Cependant, si l’on en croit le Think Tank Brookings, l’élection sera très disputée mais devrait voir la victoire de Jonathan sur Buhari. Dans son analyse publiée en janvier 2015, Afrique prospective : les priorités pour le continent, l’APC ne serait unie que dans l’espoir d’arracher le pouvoir aux hommes du sud. Il mise sur le sentiment anti-Jonathan très fort dans le nord musulman et sur les griefs maintenus par les Yorubas (sudistes, comme Obasanjo), qui lui reprochent de les avoir ignorés dans les nominations aux postes-clefs de l’administration.
La stratégie de l’APC repose sur la récolte des votes dans le nord-ouest et le nord-est, ainsi que sur le « champ de bataille » yoruba du sud-ouest. Une incertitude demeure : les grands leaders de cette région, l’ancien gouverneur de Lagos Bola Tinubu en tête, pourraient finalement refuser de la livrer au parti qu’ils ont fortement contribué à créer mais qui contient des hommes qui sont quand même leurs adversaires depuis toujours.

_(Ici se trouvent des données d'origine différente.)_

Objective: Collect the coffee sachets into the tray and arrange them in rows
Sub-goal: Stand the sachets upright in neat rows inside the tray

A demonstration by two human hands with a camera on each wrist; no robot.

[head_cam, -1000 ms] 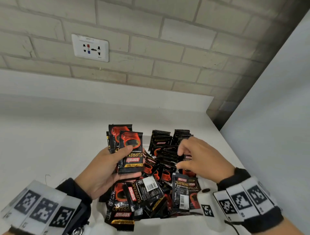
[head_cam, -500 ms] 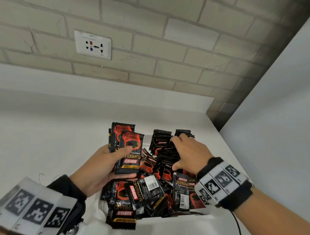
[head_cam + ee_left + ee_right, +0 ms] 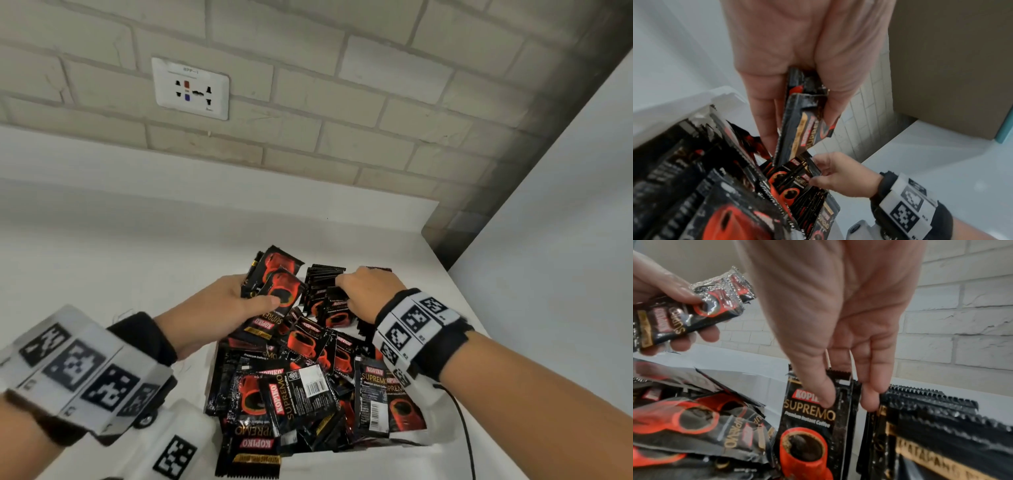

Tinubu voulait être candidat à la vice-présidence aux côtés de Buhari, mais il est musulman. Les tacticiens du parti n’ont pas voulu d’un ticket musulman-musulman qui aurait estampillé l’APC comme un parti islamique, lui faisant perdre toutes les voix des chrétiens et inquiétant même les musulmans « ordinaires », d’autant plus que Boko Haram a intensifié ses actions violentes.
Enfin, sur un plan strictement arithmétique, le PDP dispose encore de la majorité dans vingt-et-un États, contre quatorze seulement pour l’APC. Il bénéficie donc, outre des ressources fédérales, d’un soutien institutionnel beaucoup plus fort et il contrôle toujours les grandes administrations. Autrement dit : s’il veut tricher, il le peut…

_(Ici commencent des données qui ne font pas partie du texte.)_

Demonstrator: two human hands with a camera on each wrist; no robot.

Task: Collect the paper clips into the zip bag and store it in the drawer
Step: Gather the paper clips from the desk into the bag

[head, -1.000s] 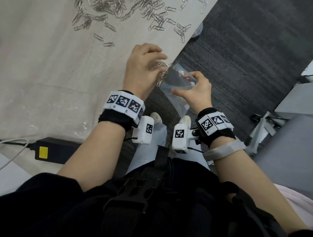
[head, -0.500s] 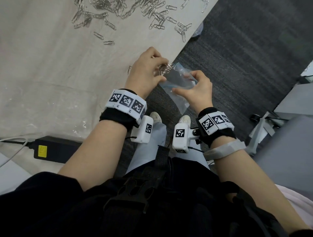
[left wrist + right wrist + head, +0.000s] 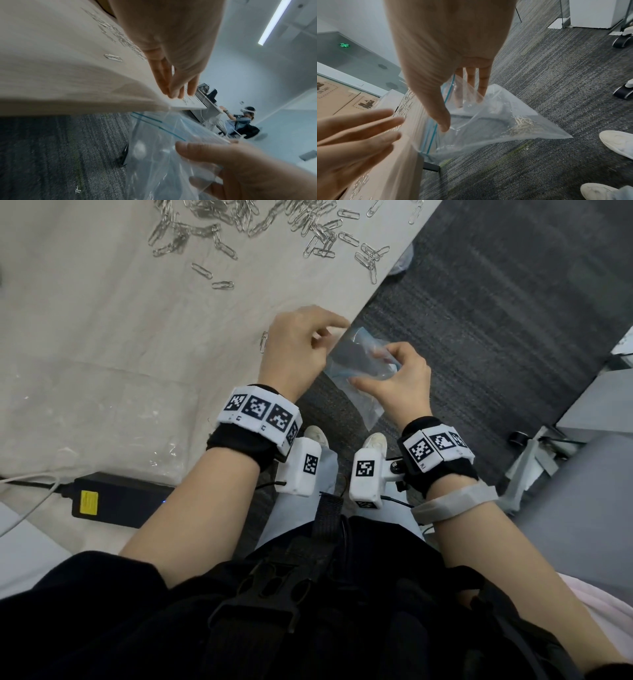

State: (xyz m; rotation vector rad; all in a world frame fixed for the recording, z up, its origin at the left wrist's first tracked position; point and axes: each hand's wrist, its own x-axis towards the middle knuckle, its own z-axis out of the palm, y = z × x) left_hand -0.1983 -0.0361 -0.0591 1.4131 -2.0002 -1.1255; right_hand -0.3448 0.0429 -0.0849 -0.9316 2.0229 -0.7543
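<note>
A clear zip bag [image 3: 352,361] with a blue seal hangs just past the table edge [image 3: 363,302], mouth held wide. My right hand [image 3: 373,366] pinches its rim, thumb outside and fingers inside [image 3: 471,86]. Several paper clips [image 3: 522,125] lie in the bag's lower corner. At the bag's mouth my left hand [image 3: 329,333] holds nothing, and its fingers [image 3: 373,125] are straight and spread. Many loose paper clips [image 3: 260,224] are piled at the far side of the cloth-covered table. One single clip [image 3: 263,340] lies just left of my left hand.
A black power brick [image 3: 120,501] with a white cable sits on the table's near left. One clip [image 3: 526,148] lies on the grey carpet under the bag, near my shoes [image 3: 618,142]. Chair casters [image 3: 623,93] and a white cabinet stand to the right.
My left hand held a bunch of clips at the bag's mouth; now the bunch is gone from it and its fingers have spread. The right hand still holds the bag in place.
</note>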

Bien sûr, de grands efforts vont être déployés pour assurer des élections libres, justes et transparentes de façon à éviter au maximum la violence post-électorale, à laquelle tout le monde s’attend. Le dilemme est simple : la rébellion s’intensifiera dans le nord si l’APC perd, et l’irrédentisme reprendra dans le delta du Niger au sud si le PDP perd.
Les investisseurs internationaux sont sur leurs gardes, mais ne craignent pourtant pas une véritable rupture politique et le retour, par exemple, d’une dictature. Ils pensent plutôt à une possible détérioration de la situation budgétaire comme en 2011, où le détournement massif et brutal d’une partie des ressources de l’État – au profit des irrédentistes de la zone pétrolière notamment – a creusé un trou dans les finances publiques. Pour la ministre des Finances Ngozi Okonjo-Iweala, une « trop grande partie » des flux financiers provenant des ventes de pétrole échappe encore au contrôle de l’État.
Les analystes internationaux des risques-pays estiment enfin qu’il y aura moins de dommages pour l’économie du Nigeria dans une victoire du PDP que de l’APC. En effet, aucune des attaques de Boko Haram n’a été dirigée sur les entreprises étrangères. L’augmentation du « tarif » des rançons pour les enlèvements laisse également penser que les terroristes ne sont plus soutenus par les riches hommes d’affaires du nord et qu’ils ne sont plus en mesure d’accélérer leurs activités. D’où leur recours à l’ultra-violence pour davantage impressionner pendant qu’il en est encore temps. Cela dit, l’impact commercial est catastrophique et Kano, par exemple, n’est plus du tout une destination pour les investissements étrangers.